Rashi (on Job 4:1) states that Eliphaz is identical with Eliphaz, the firstborn son of Esau (Genesis 36:4) and that because he was raised on Isaac’s lap he merited that the Shechinah rested upon him. Rashi states that Teiman (=Yemen/Aden) was part of the land belonging to Esau.
Vv 2-6: Eliphaz chastises Job for complaining against God’s government of the world. Job had chastised others and given them support in their suffering, but now that his turn came to suffer he was already “exhausted” and unable to come to terms with it and accept that it was just. In verse 6 Eliphaz says that this showed retroactively that the “fear” of God Job had displayed in better times was not based on pure love but rather on the expectation of reward.

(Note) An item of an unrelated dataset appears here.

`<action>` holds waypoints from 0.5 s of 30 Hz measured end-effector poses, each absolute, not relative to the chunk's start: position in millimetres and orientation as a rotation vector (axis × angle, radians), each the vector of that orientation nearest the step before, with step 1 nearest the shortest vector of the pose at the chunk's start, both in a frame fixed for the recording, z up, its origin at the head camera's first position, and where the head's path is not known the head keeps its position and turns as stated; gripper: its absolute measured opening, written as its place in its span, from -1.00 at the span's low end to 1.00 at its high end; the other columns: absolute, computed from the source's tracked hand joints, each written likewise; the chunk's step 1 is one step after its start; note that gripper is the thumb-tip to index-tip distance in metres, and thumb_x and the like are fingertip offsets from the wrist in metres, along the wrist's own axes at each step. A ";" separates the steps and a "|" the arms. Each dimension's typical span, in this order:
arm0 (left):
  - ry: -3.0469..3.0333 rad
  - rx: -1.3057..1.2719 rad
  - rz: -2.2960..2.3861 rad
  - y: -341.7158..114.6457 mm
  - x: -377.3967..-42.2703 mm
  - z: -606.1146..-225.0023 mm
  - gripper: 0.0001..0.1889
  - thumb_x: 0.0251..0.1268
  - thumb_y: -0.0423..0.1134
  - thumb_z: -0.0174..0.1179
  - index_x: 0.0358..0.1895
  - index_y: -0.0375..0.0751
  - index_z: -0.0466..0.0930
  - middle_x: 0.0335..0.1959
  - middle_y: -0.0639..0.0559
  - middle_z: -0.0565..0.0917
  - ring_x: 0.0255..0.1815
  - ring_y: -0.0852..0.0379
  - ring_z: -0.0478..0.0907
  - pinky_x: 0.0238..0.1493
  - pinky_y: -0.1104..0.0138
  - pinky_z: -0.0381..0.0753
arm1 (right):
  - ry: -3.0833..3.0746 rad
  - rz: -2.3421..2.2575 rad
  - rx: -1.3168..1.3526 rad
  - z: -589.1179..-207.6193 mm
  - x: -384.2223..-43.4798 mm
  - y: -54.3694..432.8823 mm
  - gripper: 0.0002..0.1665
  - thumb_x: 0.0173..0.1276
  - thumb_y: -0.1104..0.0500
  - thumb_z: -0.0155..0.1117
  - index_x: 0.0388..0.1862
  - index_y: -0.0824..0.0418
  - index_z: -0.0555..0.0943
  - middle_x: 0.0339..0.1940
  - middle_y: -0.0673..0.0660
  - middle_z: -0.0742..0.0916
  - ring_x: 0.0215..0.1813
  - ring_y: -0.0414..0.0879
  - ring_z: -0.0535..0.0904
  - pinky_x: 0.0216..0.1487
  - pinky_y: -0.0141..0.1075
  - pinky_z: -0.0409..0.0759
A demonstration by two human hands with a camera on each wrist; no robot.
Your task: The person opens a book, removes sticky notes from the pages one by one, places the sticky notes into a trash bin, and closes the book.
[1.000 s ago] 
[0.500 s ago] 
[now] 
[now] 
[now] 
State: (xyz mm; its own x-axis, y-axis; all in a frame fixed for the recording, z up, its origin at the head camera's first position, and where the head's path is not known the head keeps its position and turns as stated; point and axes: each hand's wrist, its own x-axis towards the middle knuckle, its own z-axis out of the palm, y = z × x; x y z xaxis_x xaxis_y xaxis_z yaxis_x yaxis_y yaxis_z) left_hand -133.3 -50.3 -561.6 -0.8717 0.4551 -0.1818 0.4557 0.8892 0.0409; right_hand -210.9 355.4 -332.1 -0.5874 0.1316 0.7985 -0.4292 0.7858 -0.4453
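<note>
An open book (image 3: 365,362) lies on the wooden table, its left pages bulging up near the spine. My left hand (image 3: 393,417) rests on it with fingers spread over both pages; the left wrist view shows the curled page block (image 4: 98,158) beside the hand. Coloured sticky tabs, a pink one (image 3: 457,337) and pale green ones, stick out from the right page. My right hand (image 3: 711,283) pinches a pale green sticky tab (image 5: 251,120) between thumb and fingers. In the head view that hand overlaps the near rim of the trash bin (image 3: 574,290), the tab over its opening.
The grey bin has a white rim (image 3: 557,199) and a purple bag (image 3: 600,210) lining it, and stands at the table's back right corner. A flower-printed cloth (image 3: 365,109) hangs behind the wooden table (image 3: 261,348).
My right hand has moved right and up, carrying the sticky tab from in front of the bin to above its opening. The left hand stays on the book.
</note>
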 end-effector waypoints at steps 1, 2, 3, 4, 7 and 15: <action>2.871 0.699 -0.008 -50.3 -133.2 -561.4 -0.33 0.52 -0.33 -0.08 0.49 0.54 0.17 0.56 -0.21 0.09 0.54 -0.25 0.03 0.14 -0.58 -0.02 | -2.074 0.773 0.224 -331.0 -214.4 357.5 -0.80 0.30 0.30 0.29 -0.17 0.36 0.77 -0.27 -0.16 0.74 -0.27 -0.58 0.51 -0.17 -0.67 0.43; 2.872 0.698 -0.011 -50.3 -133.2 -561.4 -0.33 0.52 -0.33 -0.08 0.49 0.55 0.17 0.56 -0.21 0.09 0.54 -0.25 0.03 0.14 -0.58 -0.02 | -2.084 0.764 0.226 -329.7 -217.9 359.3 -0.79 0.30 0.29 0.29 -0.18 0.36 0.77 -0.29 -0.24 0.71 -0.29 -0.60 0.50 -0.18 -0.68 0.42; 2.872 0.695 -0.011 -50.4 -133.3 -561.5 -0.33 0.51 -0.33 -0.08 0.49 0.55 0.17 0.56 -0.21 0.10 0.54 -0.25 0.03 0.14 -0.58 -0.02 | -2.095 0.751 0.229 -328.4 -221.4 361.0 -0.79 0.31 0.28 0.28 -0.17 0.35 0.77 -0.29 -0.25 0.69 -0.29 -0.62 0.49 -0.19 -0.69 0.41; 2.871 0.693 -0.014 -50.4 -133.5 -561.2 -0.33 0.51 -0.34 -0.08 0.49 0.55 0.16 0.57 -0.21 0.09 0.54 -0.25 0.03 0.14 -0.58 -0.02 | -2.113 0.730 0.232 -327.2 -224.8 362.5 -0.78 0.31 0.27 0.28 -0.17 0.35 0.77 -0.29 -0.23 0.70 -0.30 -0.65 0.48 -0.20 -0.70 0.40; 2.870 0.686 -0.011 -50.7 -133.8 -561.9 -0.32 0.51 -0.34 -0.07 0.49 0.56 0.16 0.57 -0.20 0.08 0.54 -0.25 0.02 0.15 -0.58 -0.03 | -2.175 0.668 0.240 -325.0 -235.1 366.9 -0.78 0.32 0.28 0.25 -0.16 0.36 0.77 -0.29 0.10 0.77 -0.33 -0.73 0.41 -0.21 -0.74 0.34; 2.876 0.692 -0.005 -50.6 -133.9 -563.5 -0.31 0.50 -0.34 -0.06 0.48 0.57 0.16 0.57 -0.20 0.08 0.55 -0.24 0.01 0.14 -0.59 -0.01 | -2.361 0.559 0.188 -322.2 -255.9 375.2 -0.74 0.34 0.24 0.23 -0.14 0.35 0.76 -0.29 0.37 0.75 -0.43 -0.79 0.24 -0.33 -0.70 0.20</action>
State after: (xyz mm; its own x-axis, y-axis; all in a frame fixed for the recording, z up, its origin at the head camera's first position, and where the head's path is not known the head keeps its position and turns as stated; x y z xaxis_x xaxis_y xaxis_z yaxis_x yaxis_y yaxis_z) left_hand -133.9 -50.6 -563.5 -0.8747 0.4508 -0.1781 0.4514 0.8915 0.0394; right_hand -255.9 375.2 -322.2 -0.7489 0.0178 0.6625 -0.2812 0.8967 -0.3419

Vv 7-11: Eliphaz argues that calamity and suffering come upon men because of their sins and evil.
V 12: “Now a word came stealthily to me.” Having chastised Job for complaining about his suffering, Eliphaz now states that on Job’s account a prophecy has been sent to him. Verses 12-16 evoke the way in which he experienced the prophecy. Rashi (on v 12) comments that the prophecy came in this stolen manner “because holy spirit is not revealed to the prophets of the heathens in a manifest way [as in the case of the prophets of Israel, who say, “Thus said HaShem.”]. This can be compared to the case of a king who has a wife and a concubine. When he comes into his wife he comes openly, but when he comes into his concubine he does so secretly and with stealth. This is how the Holy One blessed be He comes to the prophets of the heathens. ‘And God came to Avimelech in a dream of the night’ (Gen. 20:3), and this was how He came to Laban (Gen. 31:24). Likewise, Bilaam was ‘fallen and with open eyes’ (Numbers 24:4). But in the case of the prophets of Israel, it is written: ‘Mouth to mouth shall I speak in him, in a vision and not in riddles’ (Numbers 12:5).
Verses 17-24 express the content of Eliphaz’s prophetic message for Job. This is that it is not possible that man could be more pure and righteous than God who made him. It is inconceivable that a fully-rounded and mature man who had to establish some system for governing people would arrange things such that good and bad people would be treated in one and the same way. If so, how could anyone imagine that God would have given over everything into the hands of the heavenly order of stars and planets – for in that case the righteous and the wicked would be treated in exactly the same way, and the man (who would not arrange things in such a way) would be more righteous than God (see Metzudas David on Job 4:17).